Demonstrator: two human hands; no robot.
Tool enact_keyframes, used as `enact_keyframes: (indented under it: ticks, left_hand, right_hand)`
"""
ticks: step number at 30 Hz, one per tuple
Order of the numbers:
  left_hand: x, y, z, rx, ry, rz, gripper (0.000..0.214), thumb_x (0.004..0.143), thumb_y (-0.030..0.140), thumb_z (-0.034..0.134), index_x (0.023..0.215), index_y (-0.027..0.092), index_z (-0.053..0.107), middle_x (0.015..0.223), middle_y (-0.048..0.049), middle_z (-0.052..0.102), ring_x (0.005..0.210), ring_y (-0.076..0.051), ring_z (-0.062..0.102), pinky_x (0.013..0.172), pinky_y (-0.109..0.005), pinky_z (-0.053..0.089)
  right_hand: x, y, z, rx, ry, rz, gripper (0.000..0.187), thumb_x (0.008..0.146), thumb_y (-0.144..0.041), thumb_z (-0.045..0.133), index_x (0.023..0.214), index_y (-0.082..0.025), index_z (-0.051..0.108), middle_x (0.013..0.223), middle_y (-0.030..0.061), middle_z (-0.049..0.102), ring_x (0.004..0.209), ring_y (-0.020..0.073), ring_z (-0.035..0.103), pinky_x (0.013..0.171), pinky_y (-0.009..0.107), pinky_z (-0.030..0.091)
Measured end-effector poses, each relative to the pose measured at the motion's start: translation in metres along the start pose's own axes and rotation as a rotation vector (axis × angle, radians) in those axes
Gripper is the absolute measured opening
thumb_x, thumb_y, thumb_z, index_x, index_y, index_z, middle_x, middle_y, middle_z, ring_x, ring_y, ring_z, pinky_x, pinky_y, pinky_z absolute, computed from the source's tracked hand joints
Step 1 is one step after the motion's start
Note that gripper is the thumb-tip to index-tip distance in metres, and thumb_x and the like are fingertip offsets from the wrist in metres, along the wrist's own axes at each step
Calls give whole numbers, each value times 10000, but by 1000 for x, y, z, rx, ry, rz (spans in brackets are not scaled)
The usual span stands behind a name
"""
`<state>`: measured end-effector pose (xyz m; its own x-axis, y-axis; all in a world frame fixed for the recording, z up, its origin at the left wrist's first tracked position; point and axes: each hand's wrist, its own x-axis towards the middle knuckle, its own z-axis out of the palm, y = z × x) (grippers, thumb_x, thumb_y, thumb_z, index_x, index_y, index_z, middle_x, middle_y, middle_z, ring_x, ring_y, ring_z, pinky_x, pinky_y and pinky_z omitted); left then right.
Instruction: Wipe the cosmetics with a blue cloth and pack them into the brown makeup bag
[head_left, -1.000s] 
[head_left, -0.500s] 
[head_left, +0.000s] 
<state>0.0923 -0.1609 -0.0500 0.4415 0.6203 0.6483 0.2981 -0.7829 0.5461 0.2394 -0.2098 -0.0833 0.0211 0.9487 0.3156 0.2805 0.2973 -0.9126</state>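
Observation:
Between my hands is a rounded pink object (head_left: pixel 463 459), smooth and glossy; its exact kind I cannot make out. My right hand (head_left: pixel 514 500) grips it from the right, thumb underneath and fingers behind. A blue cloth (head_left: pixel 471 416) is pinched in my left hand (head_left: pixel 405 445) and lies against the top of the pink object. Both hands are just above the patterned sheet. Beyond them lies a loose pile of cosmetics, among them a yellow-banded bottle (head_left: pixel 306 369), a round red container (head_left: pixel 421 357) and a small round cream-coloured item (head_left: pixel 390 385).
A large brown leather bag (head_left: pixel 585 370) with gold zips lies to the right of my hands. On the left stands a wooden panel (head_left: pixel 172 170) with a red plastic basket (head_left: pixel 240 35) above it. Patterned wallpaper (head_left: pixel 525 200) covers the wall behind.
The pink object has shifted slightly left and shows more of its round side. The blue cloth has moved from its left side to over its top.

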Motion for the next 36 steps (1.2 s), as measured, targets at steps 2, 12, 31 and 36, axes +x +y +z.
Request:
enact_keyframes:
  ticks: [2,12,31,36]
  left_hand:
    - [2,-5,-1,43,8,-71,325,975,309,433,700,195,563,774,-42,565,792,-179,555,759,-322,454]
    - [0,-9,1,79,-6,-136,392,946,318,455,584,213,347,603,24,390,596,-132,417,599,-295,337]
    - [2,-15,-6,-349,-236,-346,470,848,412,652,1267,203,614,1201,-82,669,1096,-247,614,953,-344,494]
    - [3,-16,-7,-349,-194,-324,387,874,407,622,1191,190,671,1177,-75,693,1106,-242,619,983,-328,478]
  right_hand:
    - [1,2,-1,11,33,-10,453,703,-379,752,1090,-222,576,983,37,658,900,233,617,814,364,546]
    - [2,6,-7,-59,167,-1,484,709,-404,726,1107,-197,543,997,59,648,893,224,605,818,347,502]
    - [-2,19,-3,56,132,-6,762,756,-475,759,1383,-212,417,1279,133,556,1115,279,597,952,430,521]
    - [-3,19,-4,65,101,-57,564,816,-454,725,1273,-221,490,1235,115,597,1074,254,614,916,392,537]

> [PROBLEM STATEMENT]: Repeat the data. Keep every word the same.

> [EXERCISE SOLUTION]:
Demonstrator: two human hands; no robot.
Tool enact_keyframes, used as `enact_keyframes: (indented under it: ticks, left_hand, right_hand)`
"""
ticks: step number at 30 Hz, one per tuple
Order of the numbers:
  left_hand: x, y, z, rx, ry, rz, gripper (0.000..0.214), thumb_x (0.004..0.143), thumb_y (-0.030..0.140), thumb_z (-0.034..0.134), index_x (0.023..0.215), index_y (-0.027..0.092), index_z (-0.053..0.107), middle_x (0.015..0.223), middle_y (-0.048..0.049), middle_z (-0.052..0.102), ring_x (0.005..0.210), ring_y (-0.076..0.051), ring_z (-0.062..0.102), pinky_x (0.013..0.172), pinky_y (-0.109..0.005), pinky_z (-0.053..0.089)
  right_hand: x, y, z, rx, ry, rz, gripper (0.000..0.187), thumb_x (0.008..0.146), thumb_y (-0.144..0.041), thumb_z (-0.045..0.133), index_x (0.023..0.214), index_y (-0.082..0.025), index_z (-0.051..0.108), middle_x (0.013..0.223), middle_y (-0.030..0.061), middle_z (-0.049..0.102), ring_x (0.004..0.209), ring_y (-0.020..0.073), ring_z (-0.035..0.103), pinky_x (0.013..0.171), pinky_y (-0.009..0.107), pinky_z (-0.030..0.091)
Measured end-effector poses, each relative to the pose measured at the motion's start: translation in metres along the start pose's own axes and rotation as a rotation vector (axis × angle, radians) in those axes
Gripper is the absolute measured opening
thumb_x, thumb_y, thumb_z, index_x, index_y, index_z, middle_x, middle_y, middle_z, ring_x, ring_y, ring_z, pinky_x, pinky_y, pinky_z absolute, computed from the source's tracked hand joints
Step 1 is one step after the motion's start
Note that gripper is the thumb-tip to index-tip distance in metres, and thumb_x and the like are fingertip offsets from the wrist in metres, along the wrist's own axes at each step
Calls give whole numbers, each value times 10000, but by 1000 for x, y, z, rx, ry, rz (spans in brackets are not scaled)
The usual span stands behind a name
"""
`<state>`: measured end-effector pose (xyz m; its own x-axis, y-axis; all in a world frame fixed for the recording, z up, its origin at the left wrist's first tracked position; point and axes: each hand's wrist, its own x-axis towards the middle knuckle, its own z-axis out of the palm, y = z × x) (grippers, thumb_x, thumb_y, thumb_z, index_x, index_y, index_z, middle_x, middle_y, middle_z, ring_x, ring_y, ring_z, pinky_x, pinky_y and pinky_z omitted); left then right.
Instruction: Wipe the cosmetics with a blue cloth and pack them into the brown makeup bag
[head_left, -1.000s] 
[head_left, -0.500s] 
[head_left, +0.000s] 
<state>0.0923 -0.1609 -0.0500 0.4415 0.6203 0.6483 0.2981 -0.7829 0.5461 0.2394 -0.2098 -0.0833 0.0211 0.9487 0.3156 0.2805 0.2973 -0.9126</state>
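Observation:
Between my hands is a rounded pink object (head_left: pixel 463 459), smooth and glossy; its exact kind I cannot make out. My right hand (head_left: pixel 514 500) grips it from the right, thumb underneath and fingers behind. A blue cloth (head_left: pixel 471 416) is pinched in my left hand (head_left: pixel 405 445) and lies against the top of the pink object. Both hands are just above the patterned sheet. Beyond them lies a loose pile of cosmetics, among them a yellow-banded bottle (head_left: pixel 306 369), a round red container (head_left: pixel 421 357) and a small round cream-coloured item (head_left: pixel 390 385).
A large brown leather bag (head_left: pixel 585 370) with gold zips lies to the right of my hands. On the left stands a wooden panel (head_left: pixel 172 170) with a red plastic basket (head_left: pixel 240 35) above it. Patterned wallpaper (head_left: pixel 525 200) covers the wall behind.
The pink object has shifted slightly left and shows more of its round side. The blue cloth has moved from its left side to over its top.
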
Motion for the next 36 steps (1.2 s), as measured, targets at steps 2, 12, 31 and 36, axes +x +y +z.
Request:
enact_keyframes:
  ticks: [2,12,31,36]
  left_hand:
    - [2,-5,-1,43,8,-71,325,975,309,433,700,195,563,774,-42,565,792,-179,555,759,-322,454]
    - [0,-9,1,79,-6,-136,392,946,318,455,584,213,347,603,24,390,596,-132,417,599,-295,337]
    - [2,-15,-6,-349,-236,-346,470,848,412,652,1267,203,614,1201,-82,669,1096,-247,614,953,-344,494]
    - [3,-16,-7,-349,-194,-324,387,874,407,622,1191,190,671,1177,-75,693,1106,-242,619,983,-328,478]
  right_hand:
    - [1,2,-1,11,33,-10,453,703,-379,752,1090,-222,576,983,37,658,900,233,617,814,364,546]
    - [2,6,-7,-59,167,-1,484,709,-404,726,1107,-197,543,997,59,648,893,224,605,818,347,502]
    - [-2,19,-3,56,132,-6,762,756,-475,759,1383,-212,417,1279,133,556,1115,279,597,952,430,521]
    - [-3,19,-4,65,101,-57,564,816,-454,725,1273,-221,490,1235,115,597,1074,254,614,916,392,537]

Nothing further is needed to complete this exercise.